La Commission européenne intensifie la pression après des années au cours desquelles certains pays n'ont pas réduit leurs émissions de substances nocives. Pour plusieurs pays de l'UE, il ne s'agit pas de simples écarts, mais de dépassements répétitifs pendant des années des normes légales en matière de qualité de l'air et d'émissions.
Notamment la Bulgarie, la Lituanie, le Portugal et la Suède accusent du retard dans leurs obligations de réduire les polluants. La Pologne, également, lutte depuis plus de dix ans contre des niveaux trop élevés de dioxyde d'azote dans deux zones malgré des limites européennes clairement définies.
Selon la Commission, les gouvernements nationaux n'ont pas pris des mesures suffisantes pour réduire rapidement les émissions. Il ne s'agit plus simplement d'avertissements : Bruxelles renvoie maintenant ces pays concernés devant la Cour de justice de l'Union européenne, la mesure la plus sévère dans un processus de procédure d'infraction prolongé.

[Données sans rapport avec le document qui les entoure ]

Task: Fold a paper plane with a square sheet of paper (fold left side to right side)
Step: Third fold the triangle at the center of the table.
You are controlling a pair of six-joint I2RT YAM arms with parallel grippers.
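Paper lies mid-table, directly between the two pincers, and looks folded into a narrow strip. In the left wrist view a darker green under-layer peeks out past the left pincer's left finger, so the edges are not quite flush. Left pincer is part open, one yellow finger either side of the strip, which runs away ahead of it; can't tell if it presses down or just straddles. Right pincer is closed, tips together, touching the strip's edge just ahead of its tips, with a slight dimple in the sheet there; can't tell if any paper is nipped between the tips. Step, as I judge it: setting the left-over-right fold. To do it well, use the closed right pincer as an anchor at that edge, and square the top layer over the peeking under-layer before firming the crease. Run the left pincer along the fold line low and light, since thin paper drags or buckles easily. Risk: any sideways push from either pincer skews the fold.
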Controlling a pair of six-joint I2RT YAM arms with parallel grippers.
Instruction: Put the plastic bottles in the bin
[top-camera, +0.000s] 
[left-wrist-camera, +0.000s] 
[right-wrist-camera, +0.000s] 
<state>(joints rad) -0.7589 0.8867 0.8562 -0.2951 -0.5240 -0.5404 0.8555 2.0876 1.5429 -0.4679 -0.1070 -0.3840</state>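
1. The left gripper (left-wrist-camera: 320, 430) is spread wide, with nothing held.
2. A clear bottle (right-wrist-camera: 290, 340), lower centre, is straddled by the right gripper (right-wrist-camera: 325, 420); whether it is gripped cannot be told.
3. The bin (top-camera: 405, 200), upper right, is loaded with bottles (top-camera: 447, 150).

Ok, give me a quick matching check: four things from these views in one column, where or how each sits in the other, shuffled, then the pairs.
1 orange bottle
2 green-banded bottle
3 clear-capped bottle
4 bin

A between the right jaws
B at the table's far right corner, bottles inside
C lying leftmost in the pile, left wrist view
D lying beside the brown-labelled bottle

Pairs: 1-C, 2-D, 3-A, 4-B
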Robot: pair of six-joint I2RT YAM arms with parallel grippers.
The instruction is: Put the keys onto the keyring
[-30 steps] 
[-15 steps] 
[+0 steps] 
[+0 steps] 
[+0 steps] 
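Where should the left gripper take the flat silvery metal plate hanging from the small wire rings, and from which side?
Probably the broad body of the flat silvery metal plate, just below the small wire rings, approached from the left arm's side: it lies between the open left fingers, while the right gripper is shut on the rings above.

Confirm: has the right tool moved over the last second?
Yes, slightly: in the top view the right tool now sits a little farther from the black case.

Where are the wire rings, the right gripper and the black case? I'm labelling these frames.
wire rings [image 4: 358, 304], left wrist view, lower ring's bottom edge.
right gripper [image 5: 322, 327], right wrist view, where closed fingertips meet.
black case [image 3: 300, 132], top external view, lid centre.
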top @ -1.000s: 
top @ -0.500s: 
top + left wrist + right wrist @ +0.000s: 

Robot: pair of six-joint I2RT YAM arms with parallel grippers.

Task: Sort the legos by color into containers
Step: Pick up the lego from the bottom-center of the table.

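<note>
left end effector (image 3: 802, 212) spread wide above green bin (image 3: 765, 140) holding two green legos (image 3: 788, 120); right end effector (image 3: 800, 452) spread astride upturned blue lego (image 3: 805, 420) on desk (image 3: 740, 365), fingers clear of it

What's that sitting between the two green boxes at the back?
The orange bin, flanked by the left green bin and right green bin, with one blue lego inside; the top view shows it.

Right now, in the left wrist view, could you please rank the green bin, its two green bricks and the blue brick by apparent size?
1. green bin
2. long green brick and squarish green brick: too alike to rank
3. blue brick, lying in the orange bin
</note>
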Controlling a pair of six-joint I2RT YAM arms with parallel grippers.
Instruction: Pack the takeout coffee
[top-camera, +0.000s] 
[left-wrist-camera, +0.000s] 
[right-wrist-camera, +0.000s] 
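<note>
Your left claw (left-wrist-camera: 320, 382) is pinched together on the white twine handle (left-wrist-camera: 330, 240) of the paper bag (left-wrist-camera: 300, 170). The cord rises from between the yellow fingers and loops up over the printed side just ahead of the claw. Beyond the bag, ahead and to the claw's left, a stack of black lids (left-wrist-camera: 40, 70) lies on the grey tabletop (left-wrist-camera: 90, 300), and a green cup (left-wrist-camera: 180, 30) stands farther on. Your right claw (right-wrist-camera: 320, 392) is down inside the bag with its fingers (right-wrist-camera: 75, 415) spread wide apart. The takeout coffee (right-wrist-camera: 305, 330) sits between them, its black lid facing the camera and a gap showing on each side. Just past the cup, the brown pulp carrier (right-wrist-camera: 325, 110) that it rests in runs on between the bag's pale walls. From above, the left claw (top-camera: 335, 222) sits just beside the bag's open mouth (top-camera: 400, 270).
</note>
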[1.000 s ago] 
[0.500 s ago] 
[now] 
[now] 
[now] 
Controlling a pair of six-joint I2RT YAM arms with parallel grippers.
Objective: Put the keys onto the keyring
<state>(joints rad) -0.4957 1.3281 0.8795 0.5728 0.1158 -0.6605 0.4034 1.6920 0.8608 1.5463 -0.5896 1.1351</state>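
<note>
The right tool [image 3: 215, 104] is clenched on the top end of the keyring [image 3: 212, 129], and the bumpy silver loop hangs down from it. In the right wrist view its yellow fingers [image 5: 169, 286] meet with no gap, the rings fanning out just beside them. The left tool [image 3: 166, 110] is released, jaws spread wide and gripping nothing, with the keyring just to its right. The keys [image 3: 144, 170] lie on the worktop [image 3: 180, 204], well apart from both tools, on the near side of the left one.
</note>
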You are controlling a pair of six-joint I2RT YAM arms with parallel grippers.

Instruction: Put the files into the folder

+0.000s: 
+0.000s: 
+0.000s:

La pollution ne se limite pas à un problème théorique — dans plusieurs régions, des concentrations de substances nocives dans l'air persistent depuis des années avec des conséquences potentielles pour la santé publique. Ces risques ne disparaissent pas d'eux-mêmes, et selon la Commission les pays ont trop retardé leur responsabilité.
Les règles en question ne sont pas nouvelles. La législation européenne oblige les États membres de longue date à réduire les émissions de substances nocives et à respecter des critères minimaux de qualité de l'air. Cela inclut également la transposition dans les délais de ces règles en droit national — ce qui n'a pas été réalisé partout.
En saisissant la Cour, la Commission manifeste clairement que les reports ne seront plus tolérés. On s'attend à ce que cette pression juridique contraigne finalement les pays de l'UE à renforcer leurs politiques afin de réduire les émissions et améliorer la qualité de l'air.